For the material below, the expected output is exactly the lines between the line holding "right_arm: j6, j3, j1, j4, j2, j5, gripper" and the line holding "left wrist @", inclusive, with pictures left out.

SOURCE MATERIAL -
►
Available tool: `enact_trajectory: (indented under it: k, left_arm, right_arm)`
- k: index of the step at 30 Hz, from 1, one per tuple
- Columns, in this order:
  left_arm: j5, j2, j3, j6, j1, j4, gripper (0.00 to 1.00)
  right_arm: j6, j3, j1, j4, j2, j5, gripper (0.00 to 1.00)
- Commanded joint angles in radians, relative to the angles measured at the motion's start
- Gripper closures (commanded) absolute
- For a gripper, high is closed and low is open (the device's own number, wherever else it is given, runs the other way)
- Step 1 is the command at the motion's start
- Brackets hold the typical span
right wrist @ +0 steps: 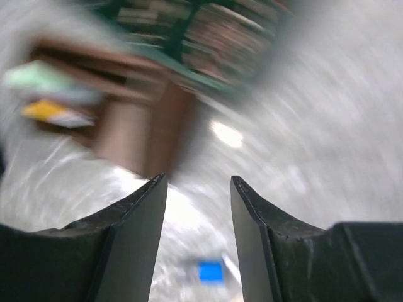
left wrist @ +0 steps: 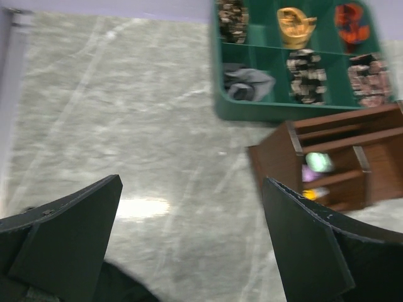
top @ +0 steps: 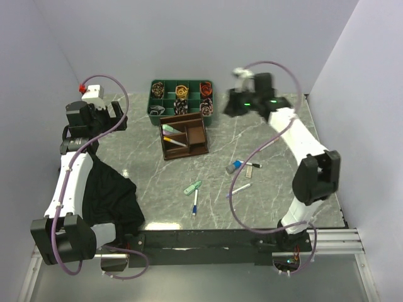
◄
ANSWER TO THIS PROBLEM -
  right_arm: j6, j3, j1, j4, j2, j5, gripper (0.00 to 1.00)
- Commanded joint angles in radians, relative to the angles measured at the motion's start
- Gripper closures (commanded) absolute
- For a gripper, high is closed and low is open (the device's own number, wherever else it is given, runs the other way)
- Step 1 is the command at the motion's start
- Brackets hold the typical span
right wrist @ +0 steps: 
left wrist @ +0 steps: 

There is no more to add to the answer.